The preparation method is the same as that of preparation example 8, 8a and trifluoroacetic acid are heated and refluxed in dichloromethane to react, and column chromatography is carried out to obtain yellow solid 11a with yield of 87%.
m.p.247-251℃;1H NMR(400MHz,Acetone-d6),:8.51(d,J=8.8Hz,1H),8.31-8.09(m,2H),7.69(d,J=8.8Hz,1H),7.00-6.97(m,2H),6.88(d,J=3.2Hz,1H),6.24(dd,J1=3.2Hz,J2=0.8Hz,1H),2.43(s,3H);13C NMR(Acetone-d6,100MHz),:159.88,157.50,154.01,153.04,148.46,137.43,131.72,131.41,129.68,116.42,114.74,110.96,108.52,108.40,13.60;HRMS(ESI)(m/z):calcd for C17H14N3O2(M+H+):292.1086;Found:292.1090.

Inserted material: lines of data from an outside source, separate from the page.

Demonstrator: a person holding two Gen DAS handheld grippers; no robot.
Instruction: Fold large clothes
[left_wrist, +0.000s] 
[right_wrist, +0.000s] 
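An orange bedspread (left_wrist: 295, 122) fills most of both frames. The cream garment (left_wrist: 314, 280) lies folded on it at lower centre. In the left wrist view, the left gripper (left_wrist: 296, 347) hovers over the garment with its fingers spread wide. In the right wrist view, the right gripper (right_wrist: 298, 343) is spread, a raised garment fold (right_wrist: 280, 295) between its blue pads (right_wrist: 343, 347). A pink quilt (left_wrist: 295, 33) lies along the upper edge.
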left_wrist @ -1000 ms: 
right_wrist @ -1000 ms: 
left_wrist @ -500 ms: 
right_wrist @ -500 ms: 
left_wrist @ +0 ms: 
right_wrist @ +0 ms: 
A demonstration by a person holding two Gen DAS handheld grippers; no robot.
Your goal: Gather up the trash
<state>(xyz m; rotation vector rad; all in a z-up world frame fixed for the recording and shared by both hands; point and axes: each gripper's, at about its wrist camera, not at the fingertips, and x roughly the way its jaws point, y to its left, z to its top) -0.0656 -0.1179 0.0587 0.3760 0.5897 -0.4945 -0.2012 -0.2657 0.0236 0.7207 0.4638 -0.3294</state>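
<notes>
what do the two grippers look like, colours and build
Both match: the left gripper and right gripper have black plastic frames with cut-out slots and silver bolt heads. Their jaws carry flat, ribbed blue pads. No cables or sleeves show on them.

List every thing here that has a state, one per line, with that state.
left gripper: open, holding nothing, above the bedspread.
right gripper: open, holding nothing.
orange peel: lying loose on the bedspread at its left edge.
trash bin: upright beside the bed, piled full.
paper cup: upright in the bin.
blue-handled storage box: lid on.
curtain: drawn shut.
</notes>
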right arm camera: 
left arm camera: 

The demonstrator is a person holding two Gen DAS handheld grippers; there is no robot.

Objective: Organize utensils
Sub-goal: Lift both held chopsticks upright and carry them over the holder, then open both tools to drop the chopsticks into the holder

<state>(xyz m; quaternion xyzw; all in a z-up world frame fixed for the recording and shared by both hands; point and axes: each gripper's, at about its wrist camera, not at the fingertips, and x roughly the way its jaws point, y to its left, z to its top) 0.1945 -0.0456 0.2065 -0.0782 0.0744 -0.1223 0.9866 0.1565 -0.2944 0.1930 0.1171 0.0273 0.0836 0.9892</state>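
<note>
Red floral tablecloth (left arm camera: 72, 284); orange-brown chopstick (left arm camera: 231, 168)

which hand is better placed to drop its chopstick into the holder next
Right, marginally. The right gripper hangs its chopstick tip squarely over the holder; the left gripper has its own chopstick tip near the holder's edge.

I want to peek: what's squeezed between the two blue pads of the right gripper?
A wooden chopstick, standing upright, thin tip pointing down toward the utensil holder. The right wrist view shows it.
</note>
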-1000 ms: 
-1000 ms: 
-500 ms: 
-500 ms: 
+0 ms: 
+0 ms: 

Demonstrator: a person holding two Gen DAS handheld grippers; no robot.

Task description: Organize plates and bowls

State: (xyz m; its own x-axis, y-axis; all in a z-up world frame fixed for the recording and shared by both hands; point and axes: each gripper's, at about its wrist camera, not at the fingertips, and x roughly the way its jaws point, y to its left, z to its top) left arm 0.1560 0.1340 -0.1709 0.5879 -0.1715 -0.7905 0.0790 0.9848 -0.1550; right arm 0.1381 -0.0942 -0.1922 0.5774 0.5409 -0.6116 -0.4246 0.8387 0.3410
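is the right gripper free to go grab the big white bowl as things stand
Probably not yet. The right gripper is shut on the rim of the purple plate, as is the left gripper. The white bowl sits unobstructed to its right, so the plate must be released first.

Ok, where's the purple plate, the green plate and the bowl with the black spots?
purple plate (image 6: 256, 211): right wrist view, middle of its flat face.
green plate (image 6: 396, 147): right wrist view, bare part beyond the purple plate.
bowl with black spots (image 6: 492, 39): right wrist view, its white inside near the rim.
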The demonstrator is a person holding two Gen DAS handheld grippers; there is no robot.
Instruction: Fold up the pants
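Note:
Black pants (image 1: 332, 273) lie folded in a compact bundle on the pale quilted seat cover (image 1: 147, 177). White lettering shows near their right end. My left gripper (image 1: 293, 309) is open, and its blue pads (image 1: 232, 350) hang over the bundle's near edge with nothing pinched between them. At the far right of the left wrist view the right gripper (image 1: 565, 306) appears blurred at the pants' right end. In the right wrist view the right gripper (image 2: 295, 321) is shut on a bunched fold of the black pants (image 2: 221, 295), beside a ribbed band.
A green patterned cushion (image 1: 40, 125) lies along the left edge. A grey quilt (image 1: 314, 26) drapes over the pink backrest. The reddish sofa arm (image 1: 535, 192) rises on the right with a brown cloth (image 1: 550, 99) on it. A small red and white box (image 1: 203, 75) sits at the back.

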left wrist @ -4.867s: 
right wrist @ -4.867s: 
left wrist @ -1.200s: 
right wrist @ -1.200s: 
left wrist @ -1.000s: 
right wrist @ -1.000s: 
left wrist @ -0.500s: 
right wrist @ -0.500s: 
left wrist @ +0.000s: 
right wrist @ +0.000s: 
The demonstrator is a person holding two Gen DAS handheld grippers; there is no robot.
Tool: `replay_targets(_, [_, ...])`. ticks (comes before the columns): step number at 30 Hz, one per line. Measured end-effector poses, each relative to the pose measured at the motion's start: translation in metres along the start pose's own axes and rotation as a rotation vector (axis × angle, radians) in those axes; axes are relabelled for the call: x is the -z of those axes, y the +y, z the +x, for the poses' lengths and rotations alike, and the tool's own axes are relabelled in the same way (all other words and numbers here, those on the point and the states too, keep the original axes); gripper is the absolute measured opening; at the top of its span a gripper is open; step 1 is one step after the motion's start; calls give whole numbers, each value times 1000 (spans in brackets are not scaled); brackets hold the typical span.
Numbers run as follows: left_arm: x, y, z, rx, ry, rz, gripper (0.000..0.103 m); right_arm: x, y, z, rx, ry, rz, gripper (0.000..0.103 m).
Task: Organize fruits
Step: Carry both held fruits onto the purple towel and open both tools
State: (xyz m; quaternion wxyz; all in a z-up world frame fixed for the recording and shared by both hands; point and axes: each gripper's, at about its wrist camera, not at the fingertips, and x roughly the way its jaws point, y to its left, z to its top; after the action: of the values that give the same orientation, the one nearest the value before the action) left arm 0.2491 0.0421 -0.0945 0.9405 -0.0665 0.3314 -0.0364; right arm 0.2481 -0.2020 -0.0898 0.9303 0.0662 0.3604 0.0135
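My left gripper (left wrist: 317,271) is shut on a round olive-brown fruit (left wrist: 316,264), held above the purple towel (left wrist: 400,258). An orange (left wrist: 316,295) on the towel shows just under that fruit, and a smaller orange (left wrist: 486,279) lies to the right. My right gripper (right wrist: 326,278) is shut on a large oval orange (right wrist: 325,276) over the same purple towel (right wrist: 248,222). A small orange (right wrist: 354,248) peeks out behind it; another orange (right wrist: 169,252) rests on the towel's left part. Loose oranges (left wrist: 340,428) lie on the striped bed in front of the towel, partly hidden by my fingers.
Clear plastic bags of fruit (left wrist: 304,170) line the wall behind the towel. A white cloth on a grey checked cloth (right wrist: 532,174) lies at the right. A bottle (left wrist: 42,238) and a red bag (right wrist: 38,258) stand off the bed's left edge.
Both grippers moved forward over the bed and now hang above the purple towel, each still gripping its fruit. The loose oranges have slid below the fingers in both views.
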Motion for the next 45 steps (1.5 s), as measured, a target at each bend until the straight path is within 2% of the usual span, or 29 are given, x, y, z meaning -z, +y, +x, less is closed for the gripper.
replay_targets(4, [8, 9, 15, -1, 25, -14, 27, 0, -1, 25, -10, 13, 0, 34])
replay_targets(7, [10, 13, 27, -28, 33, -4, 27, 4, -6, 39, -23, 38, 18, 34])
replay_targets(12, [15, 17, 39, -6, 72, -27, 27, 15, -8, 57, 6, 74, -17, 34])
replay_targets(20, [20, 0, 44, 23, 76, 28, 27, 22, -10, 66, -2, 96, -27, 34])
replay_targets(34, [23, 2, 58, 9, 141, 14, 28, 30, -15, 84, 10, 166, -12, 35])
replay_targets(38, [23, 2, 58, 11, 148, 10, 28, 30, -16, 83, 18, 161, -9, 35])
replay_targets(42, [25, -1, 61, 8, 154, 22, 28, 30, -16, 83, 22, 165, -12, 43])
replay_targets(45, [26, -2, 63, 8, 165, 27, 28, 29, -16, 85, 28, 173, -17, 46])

Preparation example 104- (3- (5- (piperidin-1-ylmethyl) furan-2-yl) -1H-pyrazolo [3,4-b ] pyridin-6-yl) phenol (11c)
The preparation method is the same as that of preparation examples 7-8, 9a reacts with piperidine, and after trifluoroacetic acid deprotection, column chromatography is carried out to obtain yellow solid 11c, and the yield is 80%.
m.p.226-230℃;1H NMR(400MHz,DMSO-d6),:13.74(s,1H),9.90(s,1H),8.50(d,J=8.0Hz,1H),8.05(d,J=8.4Hz,2H),7.79(d,J=8.8Hz,1H),7.05(s,1H),6.91(d,J=8.8Hz,2H),6.61(s,1H),3.79(s,2H),2.60(br,4H),1.59(br,4H),1.42(br,2H);13C NMR(100MHz,DMSO-d6),:159.16,156.18,152.68,148.14,135.30,130.80,129.35,128.73,124.31.115.70,114.10,112.12,109.67,107.91,53.80,53.00,31.18,24.69.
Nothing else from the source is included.